* [Assignment]: For the entries below, count the lines that contain the word "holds" and reply with that number only.

* [Excerpts from a dataset]:
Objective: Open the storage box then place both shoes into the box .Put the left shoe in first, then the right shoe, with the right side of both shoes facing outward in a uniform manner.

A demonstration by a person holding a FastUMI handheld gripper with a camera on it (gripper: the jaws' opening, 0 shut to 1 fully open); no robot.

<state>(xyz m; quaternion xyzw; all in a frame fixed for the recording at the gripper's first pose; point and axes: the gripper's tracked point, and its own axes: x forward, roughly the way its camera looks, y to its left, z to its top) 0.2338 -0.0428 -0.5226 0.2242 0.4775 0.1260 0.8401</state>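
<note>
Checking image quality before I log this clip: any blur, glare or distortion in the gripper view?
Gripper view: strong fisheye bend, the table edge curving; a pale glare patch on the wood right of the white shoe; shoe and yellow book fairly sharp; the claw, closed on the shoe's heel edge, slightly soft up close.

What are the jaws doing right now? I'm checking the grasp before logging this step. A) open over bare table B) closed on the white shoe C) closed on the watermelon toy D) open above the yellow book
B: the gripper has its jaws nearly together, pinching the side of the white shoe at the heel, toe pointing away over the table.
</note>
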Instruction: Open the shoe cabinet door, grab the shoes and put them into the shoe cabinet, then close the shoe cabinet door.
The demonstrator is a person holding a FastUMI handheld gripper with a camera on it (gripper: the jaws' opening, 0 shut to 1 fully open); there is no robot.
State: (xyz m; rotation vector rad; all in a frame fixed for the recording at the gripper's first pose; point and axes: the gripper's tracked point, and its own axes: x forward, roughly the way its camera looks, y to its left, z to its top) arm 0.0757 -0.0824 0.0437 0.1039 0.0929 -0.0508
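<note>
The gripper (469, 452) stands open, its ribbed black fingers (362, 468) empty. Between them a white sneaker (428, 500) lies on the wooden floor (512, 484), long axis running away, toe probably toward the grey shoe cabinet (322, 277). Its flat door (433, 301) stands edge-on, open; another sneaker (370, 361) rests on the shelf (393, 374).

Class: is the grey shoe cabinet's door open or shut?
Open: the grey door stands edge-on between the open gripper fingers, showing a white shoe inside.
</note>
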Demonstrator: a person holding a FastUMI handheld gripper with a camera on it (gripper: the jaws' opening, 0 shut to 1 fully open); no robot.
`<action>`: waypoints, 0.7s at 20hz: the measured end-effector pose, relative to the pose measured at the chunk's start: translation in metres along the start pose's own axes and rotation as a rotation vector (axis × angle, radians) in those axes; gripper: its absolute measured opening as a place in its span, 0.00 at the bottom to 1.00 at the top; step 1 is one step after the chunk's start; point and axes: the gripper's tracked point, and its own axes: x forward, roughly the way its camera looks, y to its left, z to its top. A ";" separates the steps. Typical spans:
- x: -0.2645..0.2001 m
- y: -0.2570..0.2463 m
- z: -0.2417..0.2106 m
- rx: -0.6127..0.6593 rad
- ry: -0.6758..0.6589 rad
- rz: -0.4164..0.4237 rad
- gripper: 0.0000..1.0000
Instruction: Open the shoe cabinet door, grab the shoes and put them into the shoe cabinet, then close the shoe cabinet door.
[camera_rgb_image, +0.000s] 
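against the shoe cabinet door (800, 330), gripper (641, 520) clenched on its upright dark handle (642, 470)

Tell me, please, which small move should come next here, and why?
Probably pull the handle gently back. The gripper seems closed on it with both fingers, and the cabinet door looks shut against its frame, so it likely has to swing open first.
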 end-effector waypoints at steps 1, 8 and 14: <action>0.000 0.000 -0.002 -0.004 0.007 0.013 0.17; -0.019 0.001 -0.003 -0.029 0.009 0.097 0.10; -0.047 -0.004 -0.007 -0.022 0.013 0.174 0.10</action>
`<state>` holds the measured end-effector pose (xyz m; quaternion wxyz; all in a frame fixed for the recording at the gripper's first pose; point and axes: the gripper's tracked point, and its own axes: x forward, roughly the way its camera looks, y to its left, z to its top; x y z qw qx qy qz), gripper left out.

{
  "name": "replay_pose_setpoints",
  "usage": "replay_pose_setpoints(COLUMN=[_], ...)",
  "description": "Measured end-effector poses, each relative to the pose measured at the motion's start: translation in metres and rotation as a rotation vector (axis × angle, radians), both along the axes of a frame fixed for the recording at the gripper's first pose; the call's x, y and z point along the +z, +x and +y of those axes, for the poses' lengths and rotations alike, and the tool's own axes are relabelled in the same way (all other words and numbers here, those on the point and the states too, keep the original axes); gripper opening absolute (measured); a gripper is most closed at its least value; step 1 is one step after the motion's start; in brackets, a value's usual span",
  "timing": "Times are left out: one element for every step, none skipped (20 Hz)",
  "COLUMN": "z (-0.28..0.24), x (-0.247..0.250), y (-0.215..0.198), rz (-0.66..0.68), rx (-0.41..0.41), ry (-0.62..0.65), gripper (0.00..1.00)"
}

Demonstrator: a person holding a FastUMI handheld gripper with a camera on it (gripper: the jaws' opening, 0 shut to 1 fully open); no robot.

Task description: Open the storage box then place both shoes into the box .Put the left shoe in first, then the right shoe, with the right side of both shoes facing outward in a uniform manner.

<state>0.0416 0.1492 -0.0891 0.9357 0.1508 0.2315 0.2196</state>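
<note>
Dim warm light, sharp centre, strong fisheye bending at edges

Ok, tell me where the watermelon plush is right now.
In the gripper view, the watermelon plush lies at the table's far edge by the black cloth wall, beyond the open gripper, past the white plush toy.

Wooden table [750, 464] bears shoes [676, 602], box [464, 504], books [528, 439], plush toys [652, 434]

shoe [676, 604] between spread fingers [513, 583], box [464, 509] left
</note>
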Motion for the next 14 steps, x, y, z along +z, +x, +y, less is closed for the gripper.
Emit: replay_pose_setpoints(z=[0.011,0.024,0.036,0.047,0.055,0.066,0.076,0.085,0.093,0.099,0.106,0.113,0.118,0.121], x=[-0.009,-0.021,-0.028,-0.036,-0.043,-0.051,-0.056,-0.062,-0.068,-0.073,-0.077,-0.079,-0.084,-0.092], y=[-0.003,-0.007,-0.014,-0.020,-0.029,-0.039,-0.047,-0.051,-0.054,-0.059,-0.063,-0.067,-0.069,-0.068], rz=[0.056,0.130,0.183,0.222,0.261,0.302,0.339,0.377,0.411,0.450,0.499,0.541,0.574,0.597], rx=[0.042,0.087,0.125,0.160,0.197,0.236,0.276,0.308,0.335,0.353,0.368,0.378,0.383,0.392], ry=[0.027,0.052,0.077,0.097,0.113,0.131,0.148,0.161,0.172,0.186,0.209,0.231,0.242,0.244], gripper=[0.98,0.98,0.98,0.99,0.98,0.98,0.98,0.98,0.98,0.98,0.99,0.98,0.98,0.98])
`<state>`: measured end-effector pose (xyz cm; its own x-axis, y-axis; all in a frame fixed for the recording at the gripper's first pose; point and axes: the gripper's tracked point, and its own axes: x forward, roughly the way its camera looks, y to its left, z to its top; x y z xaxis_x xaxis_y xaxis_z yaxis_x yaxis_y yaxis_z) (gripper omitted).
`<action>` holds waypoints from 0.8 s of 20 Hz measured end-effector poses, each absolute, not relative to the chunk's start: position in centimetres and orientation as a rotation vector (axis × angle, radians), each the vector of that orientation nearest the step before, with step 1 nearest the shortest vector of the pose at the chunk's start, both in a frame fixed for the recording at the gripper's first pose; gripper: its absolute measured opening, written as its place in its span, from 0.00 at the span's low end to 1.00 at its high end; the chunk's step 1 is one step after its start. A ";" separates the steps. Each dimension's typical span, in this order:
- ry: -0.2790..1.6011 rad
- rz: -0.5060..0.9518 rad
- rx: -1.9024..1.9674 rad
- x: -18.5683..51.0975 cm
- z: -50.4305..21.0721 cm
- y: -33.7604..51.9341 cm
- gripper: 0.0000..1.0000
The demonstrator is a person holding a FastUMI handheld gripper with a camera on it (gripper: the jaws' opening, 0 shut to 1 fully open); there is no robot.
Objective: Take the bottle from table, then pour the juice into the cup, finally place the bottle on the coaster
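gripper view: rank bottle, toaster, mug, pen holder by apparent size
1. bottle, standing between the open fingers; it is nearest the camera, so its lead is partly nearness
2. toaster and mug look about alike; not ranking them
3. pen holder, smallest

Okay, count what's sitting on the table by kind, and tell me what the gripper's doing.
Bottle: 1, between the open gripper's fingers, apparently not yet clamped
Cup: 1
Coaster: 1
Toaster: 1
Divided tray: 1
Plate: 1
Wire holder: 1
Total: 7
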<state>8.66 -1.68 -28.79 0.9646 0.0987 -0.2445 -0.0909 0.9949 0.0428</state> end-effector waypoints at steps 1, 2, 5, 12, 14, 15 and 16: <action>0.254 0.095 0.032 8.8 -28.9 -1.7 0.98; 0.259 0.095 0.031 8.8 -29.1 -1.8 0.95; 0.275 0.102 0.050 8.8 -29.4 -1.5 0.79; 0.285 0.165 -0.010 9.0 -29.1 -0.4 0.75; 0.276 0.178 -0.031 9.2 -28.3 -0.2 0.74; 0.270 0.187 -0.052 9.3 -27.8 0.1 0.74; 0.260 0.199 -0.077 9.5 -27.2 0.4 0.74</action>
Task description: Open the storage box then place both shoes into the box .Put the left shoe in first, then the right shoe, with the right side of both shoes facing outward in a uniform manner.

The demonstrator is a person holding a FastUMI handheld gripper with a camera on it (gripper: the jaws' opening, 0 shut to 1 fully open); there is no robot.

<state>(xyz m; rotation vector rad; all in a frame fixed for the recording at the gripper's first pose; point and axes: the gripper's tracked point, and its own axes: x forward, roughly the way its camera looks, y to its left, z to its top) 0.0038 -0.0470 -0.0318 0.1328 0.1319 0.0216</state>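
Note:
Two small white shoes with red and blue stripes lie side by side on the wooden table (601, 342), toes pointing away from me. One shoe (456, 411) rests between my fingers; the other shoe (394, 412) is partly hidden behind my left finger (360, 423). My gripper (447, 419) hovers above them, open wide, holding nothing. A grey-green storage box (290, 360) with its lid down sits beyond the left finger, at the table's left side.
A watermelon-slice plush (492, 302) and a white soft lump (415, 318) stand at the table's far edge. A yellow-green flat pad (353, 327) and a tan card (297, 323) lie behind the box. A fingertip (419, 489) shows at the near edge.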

* [Task answer]: 2